**PROMPT:** Retype the listing that follows, exactly as written.

**DATA PROVIDED:**
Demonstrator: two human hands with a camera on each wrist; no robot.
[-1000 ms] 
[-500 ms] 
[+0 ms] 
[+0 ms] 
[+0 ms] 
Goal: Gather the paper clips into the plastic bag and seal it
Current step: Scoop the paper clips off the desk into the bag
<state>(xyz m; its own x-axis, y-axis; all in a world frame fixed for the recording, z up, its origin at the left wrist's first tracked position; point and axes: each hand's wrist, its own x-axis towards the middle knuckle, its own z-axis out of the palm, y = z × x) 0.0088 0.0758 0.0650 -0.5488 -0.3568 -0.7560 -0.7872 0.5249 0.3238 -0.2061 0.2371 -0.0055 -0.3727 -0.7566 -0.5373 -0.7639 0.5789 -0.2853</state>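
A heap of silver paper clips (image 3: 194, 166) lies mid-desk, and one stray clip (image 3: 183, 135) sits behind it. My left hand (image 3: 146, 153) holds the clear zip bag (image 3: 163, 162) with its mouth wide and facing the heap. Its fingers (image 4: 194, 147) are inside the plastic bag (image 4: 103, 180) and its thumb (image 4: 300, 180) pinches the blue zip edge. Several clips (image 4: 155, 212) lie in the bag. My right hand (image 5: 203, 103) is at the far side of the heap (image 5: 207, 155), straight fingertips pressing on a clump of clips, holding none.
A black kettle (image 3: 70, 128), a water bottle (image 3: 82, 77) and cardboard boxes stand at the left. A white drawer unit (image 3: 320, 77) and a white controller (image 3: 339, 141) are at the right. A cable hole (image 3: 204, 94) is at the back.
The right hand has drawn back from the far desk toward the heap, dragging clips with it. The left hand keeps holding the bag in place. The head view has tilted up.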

**TASK OUTPUT:**
Demonstrator: two human hands with a camera on each wrist; no robot.
[-1000 ms] 
[-500 ms] 
[+0 ms] 
[+0 ms] 
[+0 ms] 
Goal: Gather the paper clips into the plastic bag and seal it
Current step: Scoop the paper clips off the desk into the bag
<state>(xyz m; its own x-axis, y-axis; all in a world frame fixed for the recording, z up, its origin at the left wrist's first tracked position; point and axes: each hand's wrist, its own x-axis towards the middle knuckle, its own z-axis out of the palm, y = z × x) 0.0088 0.0758 0.0650 -0.5488 -0.3568 -0.7560 -0.7872 0.5249 0.3238 -0.2061 0.2371 -0.0055 -0.3727 -0.7566 -0.5373 -0.7639 0.5789 -0.2853</state>
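A heap of silver paper clips (image 3: 194, 166) lies mid-desk, and one stray clip (image 3: 183, 135) sits behind it. My left hand (image 3: 146, 153) holds the clear zip bag (image 3: 163, 162) with its mouth wide and facing the heap. Its fingers (image 4: 194, 147) are inside the plastic bag (image 4: 103, 180) and its thumb (image 4: 300, 180) pinches the blue zip edge. Several clips (image 4: 155, 212) lie in the bag. My right hand (image 5: 203, 103) is at the far side of the heap (image 5: 207, 155), straight fingertips pressing on a clump of clips, holding none.
A black kettle (image 3: 70, 128), a water bottle (image 3: 82, 77) and cardboard boxes stand at the left. A white drawer unit (image 3: 320, 77) and a white controller (image 3: 339, 141) are at the right. A cable hole (image 3: 204, 94) is at the back.
The right hand has drawn back from the far desk toward the heap, dragging clips with it. The left hand keeps holding the bag in place. The head view has tilted up.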

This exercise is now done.